* Problem details
Write the records out again. Match them exactly.

* Data for processing
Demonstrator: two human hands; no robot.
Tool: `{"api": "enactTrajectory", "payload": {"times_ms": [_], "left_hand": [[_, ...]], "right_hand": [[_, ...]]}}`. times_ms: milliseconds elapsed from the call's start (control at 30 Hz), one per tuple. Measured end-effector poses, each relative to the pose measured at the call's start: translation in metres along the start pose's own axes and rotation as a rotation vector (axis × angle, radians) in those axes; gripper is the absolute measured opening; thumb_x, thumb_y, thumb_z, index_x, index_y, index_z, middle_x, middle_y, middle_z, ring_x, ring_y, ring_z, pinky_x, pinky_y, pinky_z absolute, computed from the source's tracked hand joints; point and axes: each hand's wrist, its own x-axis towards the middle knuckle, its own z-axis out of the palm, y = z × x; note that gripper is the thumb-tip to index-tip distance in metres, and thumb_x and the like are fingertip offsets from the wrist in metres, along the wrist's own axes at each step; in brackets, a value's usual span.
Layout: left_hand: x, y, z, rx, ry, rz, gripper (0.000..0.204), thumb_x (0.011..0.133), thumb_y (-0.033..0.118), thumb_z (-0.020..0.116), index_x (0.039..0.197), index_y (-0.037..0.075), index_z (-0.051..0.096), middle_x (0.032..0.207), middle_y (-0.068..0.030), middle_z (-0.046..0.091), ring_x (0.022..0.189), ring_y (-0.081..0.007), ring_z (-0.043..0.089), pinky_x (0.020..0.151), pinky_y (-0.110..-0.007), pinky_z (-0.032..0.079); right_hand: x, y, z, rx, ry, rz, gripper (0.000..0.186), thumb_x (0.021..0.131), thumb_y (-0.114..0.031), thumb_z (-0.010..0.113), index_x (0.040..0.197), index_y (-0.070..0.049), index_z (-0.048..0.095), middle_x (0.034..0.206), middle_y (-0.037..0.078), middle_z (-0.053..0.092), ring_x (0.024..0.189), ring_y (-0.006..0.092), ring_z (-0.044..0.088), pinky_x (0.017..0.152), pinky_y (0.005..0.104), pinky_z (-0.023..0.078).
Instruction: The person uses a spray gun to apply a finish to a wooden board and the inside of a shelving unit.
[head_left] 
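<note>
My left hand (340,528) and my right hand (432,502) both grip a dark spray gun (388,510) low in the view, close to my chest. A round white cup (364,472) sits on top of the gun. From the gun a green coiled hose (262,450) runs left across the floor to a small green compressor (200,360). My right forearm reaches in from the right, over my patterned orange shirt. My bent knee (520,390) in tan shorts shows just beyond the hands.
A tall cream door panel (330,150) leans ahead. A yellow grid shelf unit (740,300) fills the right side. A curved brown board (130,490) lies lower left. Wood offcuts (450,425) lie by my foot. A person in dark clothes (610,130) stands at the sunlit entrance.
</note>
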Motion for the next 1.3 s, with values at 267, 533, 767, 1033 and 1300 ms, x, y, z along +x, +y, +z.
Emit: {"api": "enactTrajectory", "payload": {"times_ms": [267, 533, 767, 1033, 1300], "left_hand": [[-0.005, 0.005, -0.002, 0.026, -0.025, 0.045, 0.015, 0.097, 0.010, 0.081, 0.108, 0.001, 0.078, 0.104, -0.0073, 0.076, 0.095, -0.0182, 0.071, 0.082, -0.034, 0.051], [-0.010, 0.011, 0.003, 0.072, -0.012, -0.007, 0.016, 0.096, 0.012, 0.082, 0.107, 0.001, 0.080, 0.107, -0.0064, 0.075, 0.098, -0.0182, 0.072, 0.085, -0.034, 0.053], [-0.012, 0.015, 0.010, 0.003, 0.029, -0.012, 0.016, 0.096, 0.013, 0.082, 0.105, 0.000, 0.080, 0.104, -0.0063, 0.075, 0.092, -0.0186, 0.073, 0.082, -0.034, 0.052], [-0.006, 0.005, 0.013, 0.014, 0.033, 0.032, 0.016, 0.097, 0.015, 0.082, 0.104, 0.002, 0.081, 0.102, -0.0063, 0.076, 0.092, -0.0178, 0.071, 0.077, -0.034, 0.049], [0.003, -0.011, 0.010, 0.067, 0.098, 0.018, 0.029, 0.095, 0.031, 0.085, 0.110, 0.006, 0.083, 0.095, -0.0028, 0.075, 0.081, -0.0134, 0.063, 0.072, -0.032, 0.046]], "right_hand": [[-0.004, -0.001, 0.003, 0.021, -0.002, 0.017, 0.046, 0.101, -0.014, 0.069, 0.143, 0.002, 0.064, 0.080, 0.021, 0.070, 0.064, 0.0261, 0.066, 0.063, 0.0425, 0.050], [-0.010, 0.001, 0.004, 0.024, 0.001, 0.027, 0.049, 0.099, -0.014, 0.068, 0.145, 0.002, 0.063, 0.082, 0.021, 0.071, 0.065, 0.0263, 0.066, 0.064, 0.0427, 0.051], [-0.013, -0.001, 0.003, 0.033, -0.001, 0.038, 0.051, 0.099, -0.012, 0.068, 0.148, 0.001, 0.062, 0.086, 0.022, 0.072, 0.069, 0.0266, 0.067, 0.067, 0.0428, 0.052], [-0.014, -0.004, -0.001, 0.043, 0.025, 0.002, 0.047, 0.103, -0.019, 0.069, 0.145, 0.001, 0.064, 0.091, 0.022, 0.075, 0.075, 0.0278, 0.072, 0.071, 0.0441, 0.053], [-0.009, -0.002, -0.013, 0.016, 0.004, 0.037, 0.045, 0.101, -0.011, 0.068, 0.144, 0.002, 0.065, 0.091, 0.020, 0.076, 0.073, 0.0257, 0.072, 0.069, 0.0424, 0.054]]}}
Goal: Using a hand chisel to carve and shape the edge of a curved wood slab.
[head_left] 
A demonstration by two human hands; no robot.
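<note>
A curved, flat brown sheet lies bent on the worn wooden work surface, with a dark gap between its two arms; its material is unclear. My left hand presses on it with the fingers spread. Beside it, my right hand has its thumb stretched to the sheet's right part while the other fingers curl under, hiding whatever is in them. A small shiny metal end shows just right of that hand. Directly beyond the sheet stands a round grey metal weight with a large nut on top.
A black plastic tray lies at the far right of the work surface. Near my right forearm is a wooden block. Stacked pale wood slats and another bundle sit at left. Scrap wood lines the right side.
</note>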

* Exercise answer
Demonstrator: two human hands; no robot.
Tool: `{"api": "enactTrajectory", "payload": {"times_ms": [_], "left_hand": [[_, ...]], "right_hand": [[_, ...]]}}`. times_ms: milliseconds elapsed from the call's start (control at 30 Hz), one per tuple. Measured end-effector poses, each relative to the pose measured at the call's start: translation in metres along the start pose's own axes and rotation as a rotation vector (axis × angle, radians) in those axes; gripper is the absolute measured opening; thumb_x, thumb_y, thumb_z, index_x, index_y, index_z, middle_x, middle_y, middle_z, ring_x, ring_y, ring_z, pinky_x, pinky_y, pinky_z absolute, computed from the source's tracked hand joints; point and axes: each hand's wrist, its own x-axis towards the middle knuckle, its own z-axis out of the palm, y = z × x; note that gripper is the thumb-tip to index-tip distance in metres, and thumb_x and the like are fingertip offsets from the wrist in metres, along the wrist's own axes at each step; in brackets, a value's usual span.
Layout: left_hand: x, y, z, rx, ry, rz, gripper (0.000..0.204), thumb_x (0.011..0.133), thumb_y (-0.033..0.118), thumb_z (-0.020..0.116), index_x (0.039..0.197), index_y (-0.037..0.075), index_z (-0.051..0.096), middle_x (0.032..0.207), middle_y (-0.068..0.030), middle_z (-0.046..0.091), ring_x (0.022..0.189), ring_y (-0.081..0.007), ring_z (-0.043..0.089), pinky_x (0.020..0.151), pinky_y (-0.110..-0.007), pinky_z (-0.032..0.079); right_hand: x, y, z, rx, ry, rz, gripper (0.000..0.186), thumb_x (0.021..0.131), thumb_y (-0.114..0.031), thumb_z (-0.010..0.113), index_x (0.040..0.197), index_y (-0.070..0.049), index_z (-0.048..0.095), middle_x (0.034..0.206), middle_y (-0.037..0.078), middle_z (-0.053..0.092), ring_x (0.024..0.189), ring_y (-0.006..0.092), ring_z (-0.044..0.088), pinky_x (0.017..0.152), pinky_y (0.005..0.104), pinky_z (-0.023..0.078).
Instruction: The person uses a spray gun to apply a finish to a wooden board and the inside of a shelving unit.
[head_left] 
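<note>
My left hand (340,528) and my right hand (432,502) both grip a dark spray gun (388,510) low in the view, close to my chest. A round white cup (364,472) sits on top of the gun. From the gun a green coiled hose (262,450) runs left across the floor to a small green compressor (200,360). My right forearm reaches in from the right, over my patterned orange shirt. My bent knee (520,390) in tan shorts shows just beyond the hands.
A tall cream door panel (330,150) leans ahead. A yellow grid shelf unit (740,300) fills the right side. A curved brown board (130,490) lies lower left. Wood offcuts (450,425) lie by my foot. A person in dark clothes (610,130) stands at the sunlit entrance.
</note>
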Motion for the next 1.3 s, with values at 267, 533, 767, 1033 and 1300 ms, x, y, z along +x, +y, +z.
Emit: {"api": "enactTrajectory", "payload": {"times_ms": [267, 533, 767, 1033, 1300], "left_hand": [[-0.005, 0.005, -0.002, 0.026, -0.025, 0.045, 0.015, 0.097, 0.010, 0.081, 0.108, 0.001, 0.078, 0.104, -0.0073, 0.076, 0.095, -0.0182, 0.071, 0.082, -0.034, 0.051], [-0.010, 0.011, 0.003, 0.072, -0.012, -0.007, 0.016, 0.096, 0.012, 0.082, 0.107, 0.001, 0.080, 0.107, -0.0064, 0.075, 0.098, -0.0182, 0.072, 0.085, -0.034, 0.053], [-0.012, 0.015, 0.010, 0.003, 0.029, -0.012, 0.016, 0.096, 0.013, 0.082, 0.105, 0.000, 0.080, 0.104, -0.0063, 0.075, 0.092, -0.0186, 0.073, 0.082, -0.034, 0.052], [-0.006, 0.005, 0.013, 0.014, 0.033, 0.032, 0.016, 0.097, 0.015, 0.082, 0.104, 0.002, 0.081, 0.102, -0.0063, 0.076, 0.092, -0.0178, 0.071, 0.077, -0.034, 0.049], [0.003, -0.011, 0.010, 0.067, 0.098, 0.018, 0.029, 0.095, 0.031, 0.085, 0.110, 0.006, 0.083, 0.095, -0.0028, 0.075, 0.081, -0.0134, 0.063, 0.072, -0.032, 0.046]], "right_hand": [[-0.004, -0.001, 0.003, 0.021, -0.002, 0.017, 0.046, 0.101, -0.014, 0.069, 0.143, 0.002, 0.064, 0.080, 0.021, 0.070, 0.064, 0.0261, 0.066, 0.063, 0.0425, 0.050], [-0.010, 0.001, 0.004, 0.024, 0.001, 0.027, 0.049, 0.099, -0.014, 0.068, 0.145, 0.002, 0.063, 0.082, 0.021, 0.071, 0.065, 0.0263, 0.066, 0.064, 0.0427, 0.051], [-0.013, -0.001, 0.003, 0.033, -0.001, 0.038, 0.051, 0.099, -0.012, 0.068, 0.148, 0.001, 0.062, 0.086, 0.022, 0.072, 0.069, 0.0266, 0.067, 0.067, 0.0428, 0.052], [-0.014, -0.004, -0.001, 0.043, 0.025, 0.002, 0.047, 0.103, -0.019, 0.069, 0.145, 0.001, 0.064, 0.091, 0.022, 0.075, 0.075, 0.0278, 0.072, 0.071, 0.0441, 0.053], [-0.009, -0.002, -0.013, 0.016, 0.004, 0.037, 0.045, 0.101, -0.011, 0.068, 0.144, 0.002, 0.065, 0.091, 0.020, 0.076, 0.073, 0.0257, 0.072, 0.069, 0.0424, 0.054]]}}
Goal: Using a hand chisel to carve and shape the edge of a curved wood slab.
[head_left] 
A demonstration by two human hands; no robot.
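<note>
A curved, flat brown sheet lies bent on the worn wooden work surface, with a dark gap between its two arms; its material is unclear. My left hand presses on it with the fingers spread. Beside it, my right hand has its thumb stretched to the sheet's right part while the other fingers curl under, hiding whatever is in them. A small shiny metal end shows just right of that hand. Directly beyond the sheet stands a round grey metal weight with a large nut on top.
A black plastic tray lies at the far right of the work surface. Near my right forearm is a wooden block. Stacked pale wood slats and another bundle sit at left. Scrap wood lines the right side.
</note>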

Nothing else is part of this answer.